Il Pontefice auspica che “tra le diverse componenti della comunità civile e tra gli appartenenti alle differenti confessioni religiose si instaurino rapporti di mutua collaborazione e rispetto. Questo sforzo comune nella costruzione di una armonia tra le differenze – sottolinea – è di particolare significato in questo tempo, perché mostra che è possibile testimoniare le proprie idee e la propria concezione della vita, senza prevaricare i diritti di quanti sono portatori di altre concezioni o visioni”.

Per il Papa, “ogni appartenenza etnica o ideologica, come ogni autentico cammino religioso, non può che escludere atteggiamenti e concezioni che strumentalizzano le proprie convinzioni religiose, la propria identità o il nome di Dio, per legittimare intenti di sopraffazione e di dominio”.

“Il Caucaso potrà essere il luogo dove, attraverso il dialogo e il negoziato, le controversie e le divergenze troveranno la loro composizione e il loro superamento, in modo che quest’area, porta tra l’Oriente e l’Occidente, divenga anche una porta aperta verso la pace e un esempio a cui guardare per risolvere antichi e nuovi conflitti”. E’ l’auspicio di Papa Francesco.

Spiega il Pontefice: “Come all’interno dei confini di una Nazione è doveroso promuovere l’armonia tra le sue diverse componenti, così anche tra gli Stati è necessario proseguire con saggezza e coraggio sulla via che conduce al vero progresso e alla libertà dei popoli, aprendo percorsi originali che puntano ad accordi duraturi e alla pace. In tal modo si risparmieranno ai popoli gravi sofferenze e dolorose lacerazioni, difficili da sanare”.

Il Papa esprime “accoratamente” la sua vicinanza “a coloro che hanno dovuto lasciare la loro terra e alle tante persone che soffrono a causa di sanguinosi conflitti”, auspicando che “la comunità internazionale sappia offrire con costanza il suo indispensabile aiuto”. Nel medesimo tempo, “al fine di rendere possibile l’apertura di una fase nuova, aperta a una pace stabile nella regione del Caucaso”, rivolge a tutti l’invito a “non lasciare nulla di intentato per giungere a una soluzione soddisfacente”.

L’appello all’Islam – “Salga il grido accorato: mai più violenza in nome di Dio!”. E’ l’appello rivolto da Papa Francesco nel discorso rivolto allo sceicco Allahshukur Pashazadeh capo dei musulmani del Caucaso e ai capi religiosi locali della chiesa ortodossa russa e della comunità ebraica.

Sottolinea il Pontefice: “Dio non può essere invocato per interessi di parte e per fini egoistici, non può giustificare alcuna forma di fondamentalismo, imperialismo o colonialismo.

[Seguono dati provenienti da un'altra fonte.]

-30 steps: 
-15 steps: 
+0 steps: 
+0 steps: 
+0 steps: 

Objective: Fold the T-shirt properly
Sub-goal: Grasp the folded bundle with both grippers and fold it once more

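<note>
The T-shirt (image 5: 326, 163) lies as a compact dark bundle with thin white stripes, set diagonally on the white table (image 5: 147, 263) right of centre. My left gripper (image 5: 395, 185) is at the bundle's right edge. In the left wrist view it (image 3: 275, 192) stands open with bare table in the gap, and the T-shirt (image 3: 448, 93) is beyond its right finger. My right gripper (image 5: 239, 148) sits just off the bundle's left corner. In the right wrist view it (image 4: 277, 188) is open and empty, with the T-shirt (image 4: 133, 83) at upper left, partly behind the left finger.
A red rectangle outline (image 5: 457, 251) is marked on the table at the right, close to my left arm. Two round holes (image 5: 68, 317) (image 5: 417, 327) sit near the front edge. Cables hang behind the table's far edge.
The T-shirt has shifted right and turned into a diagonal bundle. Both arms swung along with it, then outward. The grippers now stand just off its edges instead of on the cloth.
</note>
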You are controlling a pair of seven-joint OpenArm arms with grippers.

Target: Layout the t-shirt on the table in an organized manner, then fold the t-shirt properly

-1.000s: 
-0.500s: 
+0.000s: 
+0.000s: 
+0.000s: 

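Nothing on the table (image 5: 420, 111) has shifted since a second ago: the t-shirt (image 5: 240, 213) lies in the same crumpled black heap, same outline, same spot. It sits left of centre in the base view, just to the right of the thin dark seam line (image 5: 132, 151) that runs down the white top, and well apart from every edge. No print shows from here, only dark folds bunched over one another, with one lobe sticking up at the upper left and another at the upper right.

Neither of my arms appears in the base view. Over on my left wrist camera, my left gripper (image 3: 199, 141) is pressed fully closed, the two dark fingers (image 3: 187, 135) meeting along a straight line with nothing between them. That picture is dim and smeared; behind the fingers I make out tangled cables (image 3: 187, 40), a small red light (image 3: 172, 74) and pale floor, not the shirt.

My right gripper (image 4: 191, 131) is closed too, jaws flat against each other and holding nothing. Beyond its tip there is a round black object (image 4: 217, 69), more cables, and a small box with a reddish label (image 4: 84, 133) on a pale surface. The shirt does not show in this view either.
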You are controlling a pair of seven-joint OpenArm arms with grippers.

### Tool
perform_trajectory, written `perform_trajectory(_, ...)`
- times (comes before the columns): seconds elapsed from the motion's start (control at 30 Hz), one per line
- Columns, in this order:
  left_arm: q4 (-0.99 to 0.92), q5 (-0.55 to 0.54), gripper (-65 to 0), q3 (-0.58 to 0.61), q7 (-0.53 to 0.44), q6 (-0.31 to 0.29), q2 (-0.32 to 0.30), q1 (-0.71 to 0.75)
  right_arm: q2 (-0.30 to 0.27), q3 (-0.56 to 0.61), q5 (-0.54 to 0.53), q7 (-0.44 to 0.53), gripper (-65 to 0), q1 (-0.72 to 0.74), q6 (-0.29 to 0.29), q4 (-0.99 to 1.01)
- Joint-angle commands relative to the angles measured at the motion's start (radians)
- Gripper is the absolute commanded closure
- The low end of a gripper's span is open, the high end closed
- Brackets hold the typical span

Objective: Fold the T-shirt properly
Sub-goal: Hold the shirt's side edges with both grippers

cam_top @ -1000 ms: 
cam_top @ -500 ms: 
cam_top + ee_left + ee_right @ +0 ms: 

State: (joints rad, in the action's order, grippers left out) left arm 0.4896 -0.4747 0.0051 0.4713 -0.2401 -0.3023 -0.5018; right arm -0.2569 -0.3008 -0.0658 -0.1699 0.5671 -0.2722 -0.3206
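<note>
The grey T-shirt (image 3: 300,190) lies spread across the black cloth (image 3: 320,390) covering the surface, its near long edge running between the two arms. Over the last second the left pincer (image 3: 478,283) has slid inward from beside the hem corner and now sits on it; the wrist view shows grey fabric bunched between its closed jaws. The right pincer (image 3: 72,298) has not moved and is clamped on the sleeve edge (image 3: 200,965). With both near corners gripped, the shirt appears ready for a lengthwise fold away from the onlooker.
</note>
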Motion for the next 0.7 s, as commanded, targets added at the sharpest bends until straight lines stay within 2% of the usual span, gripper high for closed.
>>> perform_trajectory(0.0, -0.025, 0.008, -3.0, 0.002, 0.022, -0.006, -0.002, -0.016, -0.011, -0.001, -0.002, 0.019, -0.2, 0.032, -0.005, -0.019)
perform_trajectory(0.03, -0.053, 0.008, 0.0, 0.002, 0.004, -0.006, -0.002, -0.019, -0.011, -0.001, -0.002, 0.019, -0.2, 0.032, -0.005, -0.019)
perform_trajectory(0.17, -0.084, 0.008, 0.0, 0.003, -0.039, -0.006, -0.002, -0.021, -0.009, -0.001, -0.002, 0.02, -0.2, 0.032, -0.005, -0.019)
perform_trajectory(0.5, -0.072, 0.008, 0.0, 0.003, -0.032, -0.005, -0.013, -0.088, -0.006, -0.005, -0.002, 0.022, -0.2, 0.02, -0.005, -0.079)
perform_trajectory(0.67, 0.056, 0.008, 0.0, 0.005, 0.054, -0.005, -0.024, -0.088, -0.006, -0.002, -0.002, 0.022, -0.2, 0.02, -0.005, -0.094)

Ancora una volta, da questo luogo così significativo, sale il grido accorato: mai più violenza in nome di Dio! Che il suo santo nome sia adorato, non profanato e mercanteggiato dagli odi e dalle contrapposizioni umane”.

“La vera questione del nostro tempo – ammonisce Francesco – non è come portare avanti i nostri interessi, ma quale prospettiva di vita offrire alle generazioni future, come lasciare un mondo migliore di quello che abbiamo ricevuto. Dio e la Storia stessa ci domanderanno se ci siamo spesi oggi per la pace; già ce lo chiedono in modo accorato le giovani generazioni, che sognano un futuro diverso”.

“Nella notte dei conflitti, che stiamo attraversando – osserva il Pontefice – le religioni siano albe di pace, semi di rinascita tra devastazioni di morte, echi di dialogo che risuonano instancabilmente, vie di incontro e di riconciliazione per arrivare anche là, dove i tentativi delle mediazioni ufficiali sembrano non sortire effetti. Le religioni – conclude il Papa – siano veicoli attivi per il superamento delle tragedie del passato e delle tensioni di oggi”.